## Action item
Return exactly those lines of the material that fall between the line with "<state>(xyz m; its" and the final line, both included.

## Available data
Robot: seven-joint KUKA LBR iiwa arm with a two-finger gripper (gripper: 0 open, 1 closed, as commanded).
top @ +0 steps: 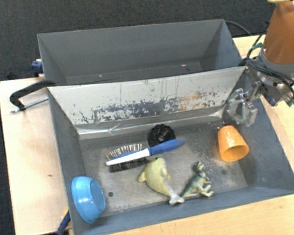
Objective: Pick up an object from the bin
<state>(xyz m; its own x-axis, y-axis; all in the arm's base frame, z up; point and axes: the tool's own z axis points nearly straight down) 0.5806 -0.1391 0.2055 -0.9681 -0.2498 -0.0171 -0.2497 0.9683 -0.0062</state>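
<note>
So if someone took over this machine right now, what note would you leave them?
Gripper: at the right side of the bin, close by the orange cup.
Things: blue bowl front left; blue-handled brush and black round thing mid-floor; pale fish toy and green dinosaur in front.
Done: nothing picked; all lie on the floor.
Left: grasp one thing, lift it out.

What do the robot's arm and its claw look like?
The arm is big and rounded, wrapped in a smooth orange cover with a grey ring underneath. The gripper at its end is small and made of shiny silver metal. Thin dark cables loop around the wrist next to it.
</note>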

## Completed exercise
<state>(xyz m; its own x-axis, y-axis; all in the arm's base frame, z up; point and axes: the tool's own z axis points nearly straight down) 0.5806 -0.1391 0.2055 -0.9681 -0.2498 -0.0171 -0.2497 0.9683 -0.0062</state>
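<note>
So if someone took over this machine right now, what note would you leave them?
Gripper: at the right side of the bin, close by the orange cup.
Things: blue bowl front left; blue-handled brush and black round thing mid-floor; pale fish toy and green dinosaur in front.
Done: nothing picked; all lie on the floor.
Left: grasp one thing, lift it out.

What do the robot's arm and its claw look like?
The arm is big and rounded, wrapped in a smooth orange cover with a grey ring underneath. The gripper at its end is small and made of shiny silver metal. Thin dark cables loop around the wrist next to it.
</note>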

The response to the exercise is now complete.